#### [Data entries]
++++++
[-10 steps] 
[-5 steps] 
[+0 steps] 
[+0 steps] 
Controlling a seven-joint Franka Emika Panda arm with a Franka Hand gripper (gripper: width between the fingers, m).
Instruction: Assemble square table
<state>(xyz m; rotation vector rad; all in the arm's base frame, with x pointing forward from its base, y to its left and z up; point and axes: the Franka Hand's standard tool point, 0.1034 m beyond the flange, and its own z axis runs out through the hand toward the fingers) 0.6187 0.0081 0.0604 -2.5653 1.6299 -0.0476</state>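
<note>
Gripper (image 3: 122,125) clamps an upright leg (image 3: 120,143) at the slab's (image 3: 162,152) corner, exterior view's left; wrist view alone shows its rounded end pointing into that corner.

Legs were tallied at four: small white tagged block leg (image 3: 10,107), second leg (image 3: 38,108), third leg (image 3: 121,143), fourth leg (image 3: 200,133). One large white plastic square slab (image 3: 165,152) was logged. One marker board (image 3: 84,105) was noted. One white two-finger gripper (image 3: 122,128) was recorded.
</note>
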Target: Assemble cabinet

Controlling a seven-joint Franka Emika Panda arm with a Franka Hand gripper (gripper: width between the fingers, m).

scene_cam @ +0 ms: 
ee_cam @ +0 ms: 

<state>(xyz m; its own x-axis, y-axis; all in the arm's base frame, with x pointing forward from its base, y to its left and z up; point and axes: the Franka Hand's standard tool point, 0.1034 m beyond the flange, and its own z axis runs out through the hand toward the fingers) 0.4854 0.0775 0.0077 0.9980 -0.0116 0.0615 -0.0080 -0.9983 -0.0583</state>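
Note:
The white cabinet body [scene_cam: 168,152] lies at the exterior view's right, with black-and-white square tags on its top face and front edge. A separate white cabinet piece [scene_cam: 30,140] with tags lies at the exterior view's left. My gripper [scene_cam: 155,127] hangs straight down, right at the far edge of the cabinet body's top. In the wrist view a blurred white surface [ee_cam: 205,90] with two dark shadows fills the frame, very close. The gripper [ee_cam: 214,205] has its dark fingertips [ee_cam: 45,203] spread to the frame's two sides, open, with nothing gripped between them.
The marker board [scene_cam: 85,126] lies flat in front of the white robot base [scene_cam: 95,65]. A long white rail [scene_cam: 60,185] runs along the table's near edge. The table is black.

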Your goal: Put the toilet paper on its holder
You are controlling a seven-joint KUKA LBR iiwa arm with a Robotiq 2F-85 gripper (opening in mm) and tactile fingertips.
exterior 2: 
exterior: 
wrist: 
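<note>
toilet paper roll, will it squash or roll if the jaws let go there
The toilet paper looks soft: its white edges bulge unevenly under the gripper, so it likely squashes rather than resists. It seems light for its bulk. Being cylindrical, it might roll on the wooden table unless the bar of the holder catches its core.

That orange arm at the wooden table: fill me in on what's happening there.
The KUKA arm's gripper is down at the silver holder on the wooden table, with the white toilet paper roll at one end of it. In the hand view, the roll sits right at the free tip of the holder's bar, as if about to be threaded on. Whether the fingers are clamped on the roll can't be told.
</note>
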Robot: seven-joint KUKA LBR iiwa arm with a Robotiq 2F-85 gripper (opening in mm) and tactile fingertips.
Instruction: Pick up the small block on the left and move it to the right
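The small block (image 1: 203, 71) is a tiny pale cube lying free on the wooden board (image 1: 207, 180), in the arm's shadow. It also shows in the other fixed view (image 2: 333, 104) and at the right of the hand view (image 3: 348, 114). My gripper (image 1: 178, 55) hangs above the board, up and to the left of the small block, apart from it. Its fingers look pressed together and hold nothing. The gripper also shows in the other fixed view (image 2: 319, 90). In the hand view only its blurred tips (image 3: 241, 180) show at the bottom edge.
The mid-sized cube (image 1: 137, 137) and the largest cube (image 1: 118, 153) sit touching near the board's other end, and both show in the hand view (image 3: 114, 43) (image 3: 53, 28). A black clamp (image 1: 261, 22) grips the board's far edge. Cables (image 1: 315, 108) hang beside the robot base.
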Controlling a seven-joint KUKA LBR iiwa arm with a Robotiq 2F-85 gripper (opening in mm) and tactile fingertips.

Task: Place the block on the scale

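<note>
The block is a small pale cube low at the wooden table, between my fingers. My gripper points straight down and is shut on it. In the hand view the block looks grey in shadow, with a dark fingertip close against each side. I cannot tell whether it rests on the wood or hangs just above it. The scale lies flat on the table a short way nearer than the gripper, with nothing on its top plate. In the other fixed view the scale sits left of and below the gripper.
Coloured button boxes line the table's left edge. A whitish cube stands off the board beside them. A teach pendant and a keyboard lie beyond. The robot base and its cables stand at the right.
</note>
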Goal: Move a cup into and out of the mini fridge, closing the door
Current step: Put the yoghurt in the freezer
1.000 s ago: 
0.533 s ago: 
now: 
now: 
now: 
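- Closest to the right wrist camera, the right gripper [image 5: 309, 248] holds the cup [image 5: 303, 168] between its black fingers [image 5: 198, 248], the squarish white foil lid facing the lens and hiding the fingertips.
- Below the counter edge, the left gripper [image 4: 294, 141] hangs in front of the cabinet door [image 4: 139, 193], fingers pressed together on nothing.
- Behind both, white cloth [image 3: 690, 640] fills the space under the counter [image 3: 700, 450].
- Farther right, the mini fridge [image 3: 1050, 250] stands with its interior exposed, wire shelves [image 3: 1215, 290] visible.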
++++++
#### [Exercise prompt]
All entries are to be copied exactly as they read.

#### [Task answer]
[-10 steps] 
[-5 steps] 
[+0 steps] 
[+0 steps] 
Controlling a seven-joint Franka Emika Panda arm with a Franka Hand gripper (gripper: width between the fingers, m).
Instruction: Assemble square table
<state>(xyz m; rotation vector rad; all in the arm's base frame, with x pointing forward from its base, y to its left and z up; point and axes: the Franka Hand's standard tool point, 0.1034 m beyond the flange, and its own z axis runs out through the hand toward the fingers) 0.6187 0.0081 0.0604 -2.5653 1.6299 -0.0476</state>
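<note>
Gripper (image 3: 122,125) clamps an upright leg (image 3: 120,143) at the slab's (image 3: 162,152) corner, exterior view's left; wrist view alone shows its rounded end pointing into that corner.

Legs were tallied at four: small white tagged block leg (image 3: 10,107), second leg (image 3: 38,108), third leg (image 3: 121,143), fourth leg (image 3: 200,133). One large white plastic square slab (image 3: 165,152) was logged. One marker board (image 3: 84,105) was noted. One white two-finger gripper (image 3: 122,128) was recorded.
</note>
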Target: Assemble cabinet

Controlling a seven-joint Franka Emika Panda arm with a Franka Hand gripper (gripper: width between the fingers, m).

scene_cam @ +0 ms: 
ee_cam @ +0 ms: 

<state>(xyz m; its own x-axis, y-axis; all in the arm's base frame, with x pointing forward from its base, y to its left and z up; point and axes: the Franka Hand's standard tool point, 0.1034 m beyond the flange, and its own z axis runs out through the hand toward the fingers) 0.4854 0.0775 0.0077 0.9980 -0.0116 0.0615 -0.0080 -0.9983 -0.0583</state>
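Note:
The white cabinet body [scene_cam: 168,152] lies at the exterior view's right, with black-and-white square tags on its top face and front edge. A separate white cabinet piece [scene_cam: 30,140] with tags lies at the exterior view's left. My gripper [scene_cam: 155,127] hangs straight down, right at the far edge of the cabinet body's top. In the wrist view a blurred white surface [ee_cam: 205,90] with two dark shadows fills the frame, very close. The gripper [ee_cam: 214,205] has its dark fingertips [ee_cam: 45,203] spread to the frame's two sides, open, with nothing gripped between them.
The marker board [scene_cam: 85,126] lies flat in front of the white robot base [scene_cam: 95,65]. A long white rail [scene_cam: 60,185] runs along the table's near edge. The table is black.
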
Your goal: Put the toilet paper on its holder
You are controlling a seven-joint KUKA LBR iiwa arm with a Robotiq 2F-85 gripper (opening in mm) and tactile fingertips.
exterior 2: 
exterior: 
wrist: 
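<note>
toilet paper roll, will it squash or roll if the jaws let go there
The toilet paper looks soft: its white edges bulge unevenly under the gripper, so it likely squashes rather than resists. It seems light for its bulk. Being cylindrical, it might roll on the wooden table unless the bar of the holder catches its core.

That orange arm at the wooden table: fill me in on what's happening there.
The KUKA arm's gripper is down at the silver holder on the wooden table, with the white toilet paper roll at one end of it. In the hand view, the roll sits right at the free tip of the holder's bar, as if about to be threaded on. Whether the fingers are clamped on the roll can't be told.
</note>
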Robot: seven-joint KUKA LBR iiwa arm with a Robotiq 2F-85 gripper (opening in mm) and tactile fingertips.
Instruction: Pick up the small block on the left and move it to the right
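The small block (image 1: 203, 71) is a tiny pale cube lying free on the wooden board (image 1: 207, 180), in the arm's shadow. It also shows in the other fixed view (image 2: 333, 104) and at the right of the hand view (image 3: 348, 114). My gripper (image 1: 178, 55) hangs above the board, up and to the left of the small block, apart from it. Its fingers look pressed together and hold nothing. The gripper also shows in the other fixed view (image 2: 319, 90). In the hand view only its blurred tips (image 3: 241, 180) show at the bottom edge.
The mid-sized cube (image 1: 137, 137) and the largest cube (image 1: 118, 153) sit touching near the board's other end, and both show in the hand view (image 3: 114, 43) (image 3: 53, 28). A black clamp (image 1: 261, 22) grips the board's far edge. Cables (image 1: 315, 108) hang beside the robot base.
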Controlling a seven-joint KUKA LBR iiwa arm with a Robotiq 2F-85 gripper (opening in mm) and tactile fingertips.

Task: Place the block on the scale

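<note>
The block is a small pale cube low at the wooden table, between my fingers. My gripper points straight down and is shut on it. In the hand view the block looks grey in shadow, with a dark fingertip close against each side. I cannot tell whether it rests on the wood or hangs just above it. The scale lies flat on the table a short way nearer than the gripper, with nothing on its top plate. In the other fixed view the scale sits left of and below the gripper.
Coloured button boxes line the table's left edge. A whitish cube stands off the board beside them. A teach pendant and a keyboard lie beyond. The robot base and its cables stand at the right.
</note>
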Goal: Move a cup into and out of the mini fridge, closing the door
Current step: Put the yoghurt in the freezer
1.000 s ago: 
0.533 s ago: 
now: 
now: 
now: 
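- Closest to the right wrist camera, the right gripper [image 5: 309, 248] holds the cup [image 5: 303, 168] between its black fingers [image 5: 198, 248], the squarish white foil lid facing the lens and hiding the fingertips.
- Below the counter edge, the left gripper [image 4: 294, 141] hangs in front of the cabinet door [image 4: 139, 193], fingers pressed together on nothing.
- Behind both, white cloth [image 3: 690, 640] fills the space under the counter [image 3: 700, 450].
- Farther right, the mini fridge [image 3: 1050, 250] stands with its interior exposed, wire shelves [image 3: 1215, 290] visible.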

There is no more to this answer.